A few months after Petra had talked about Robbie, Jos Sporken from Breda sent her an email. He attached a couple of pictures from his childhood in Nieuwenhagerheide, pictures from the Cub Scouts organization. In them is a small Black boy, grinning. Sporken wrote that he had taken out the pictures because he was gripped by the story Rob Gollin had published in de Volkskrant about Huub Schepers. Jos Sporken even remembered the little boy's name: Robbie Joosten. He was curious how Robbie was doing and wanted to get in touch with him. However, he did not have any leads.

When Paul van der Steen wrote a beautiful obituary for Huub Schepers in the NRC [Nieuwe Rotterdamse Courant (New Rotterdam Newspaper)] in January 2016, Robert Joosten contacted the NRC editorial board and so he heard about the oral history project. Robert was living in Amsterdam. In the first conversation, he spoke very candidly about his childhood, about his life as a Black boy in Limburg. He said he was hardly ever bullied. His mother's relatives were all very fond of him and he remembered an aunt as being a second mother to him. He hardly remembered hearing any comments about his skin color and his curly hair. 'Well, sure, I was called names sometimes, but that did not bother me.´ When he talked about his early childhood, it was clear those years were marked by the abuse his mother had suffered. He developed a keen watchfulness and was always alert to the fact that his mother could be hit by her husband.

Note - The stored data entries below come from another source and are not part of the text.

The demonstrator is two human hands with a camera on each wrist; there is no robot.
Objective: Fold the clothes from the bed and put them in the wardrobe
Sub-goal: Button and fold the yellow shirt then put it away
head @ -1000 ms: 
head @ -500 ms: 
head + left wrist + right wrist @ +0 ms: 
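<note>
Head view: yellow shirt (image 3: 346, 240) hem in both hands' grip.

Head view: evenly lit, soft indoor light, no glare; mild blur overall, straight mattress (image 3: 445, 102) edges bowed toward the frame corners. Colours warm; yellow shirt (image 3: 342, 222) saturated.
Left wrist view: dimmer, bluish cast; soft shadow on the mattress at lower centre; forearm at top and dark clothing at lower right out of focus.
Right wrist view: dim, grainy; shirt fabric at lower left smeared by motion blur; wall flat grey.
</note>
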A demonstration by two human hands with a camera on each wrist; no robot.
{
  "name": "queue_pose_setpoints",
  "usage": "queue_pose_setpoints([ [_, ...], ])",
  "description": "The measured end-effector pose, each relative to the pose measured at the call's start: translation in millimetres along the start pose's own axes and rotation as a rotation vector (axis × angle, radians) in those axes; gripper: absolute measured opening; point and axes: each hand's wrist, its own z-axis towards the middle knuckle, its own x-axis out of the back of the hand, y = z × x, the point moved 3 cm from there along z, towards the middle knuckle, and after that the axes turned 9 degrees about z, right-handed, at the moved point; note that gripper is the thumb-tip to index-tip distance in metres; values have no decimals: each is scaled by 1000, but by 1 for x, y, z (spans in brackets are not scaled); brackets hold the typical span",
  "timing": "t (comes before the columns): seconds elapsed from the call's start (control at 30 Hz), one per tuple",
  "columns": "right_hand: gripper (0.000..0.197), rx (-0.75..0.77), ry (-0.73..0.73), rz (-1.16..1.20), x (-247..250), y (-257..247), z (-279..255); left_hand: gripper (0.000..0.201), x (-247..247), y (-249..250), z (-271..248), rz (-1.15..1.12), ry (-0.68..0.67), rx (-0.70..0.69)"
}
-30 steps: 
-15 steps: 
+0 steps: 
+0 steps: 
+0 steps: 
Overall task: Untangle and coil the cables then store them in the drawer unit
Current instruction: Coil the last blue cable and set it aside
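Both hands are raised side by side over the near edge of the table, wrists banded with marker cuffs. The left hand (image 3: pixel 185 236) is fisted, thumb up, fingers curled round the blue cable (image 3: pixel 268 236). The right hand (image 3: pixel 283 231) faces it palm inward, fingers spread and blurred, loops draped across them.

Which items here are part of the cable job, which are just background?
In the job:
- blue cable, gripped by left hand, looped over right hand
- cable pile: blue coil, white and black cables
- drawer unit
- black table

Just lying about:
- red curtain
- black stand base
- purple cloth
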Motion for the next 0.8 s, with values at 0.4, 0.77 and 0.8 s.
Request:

As a young boy, Robert went to the police a few times when domestic violence was in progress. When he was twelve, he even climbed out the window in his pajamas once when the argument downstairs was getting too heated. He ran to the police station to get help. An officer went home with him just in time for Robbie to witness how his stepfather smashed a chair to pieces on his mother. A vicious scolding followed because he once again got the police involved. Robert: 'And still, Jack has always been nice to me, and Mom was proud of her dark child.'

Robert was the only one of the twelve people interviewed for this book who moved to the western, urbanized part of the Netherlands, the Randstad. Looking back on his childhood, he felt he often had to figure things out on his own, especially when it came to making important choices regarding his future. He missed out on getting guidance from his parents about the right direction. He left home when he was seventeen, and after dabbling in nursing, studying at the Rotterdam Dance Academy, and as a member of Scapino Ballet, he finally ended up as a prompter with the Amsterdam Stage Group (Toneelgroep Amsterdam). 'This job really suited me, playing a role in the background,' he said. Few of the people around him knew about his ancestry. In Amsterdam, Robert quickly made friends with a group of people from the theater world. He lived for quite a while at the home of Dutch comedienne Adele Bloemendaal, who has been, together with entertainer Wim Sonneveld and actor Henk van Ulsen instrumental in shaping his life.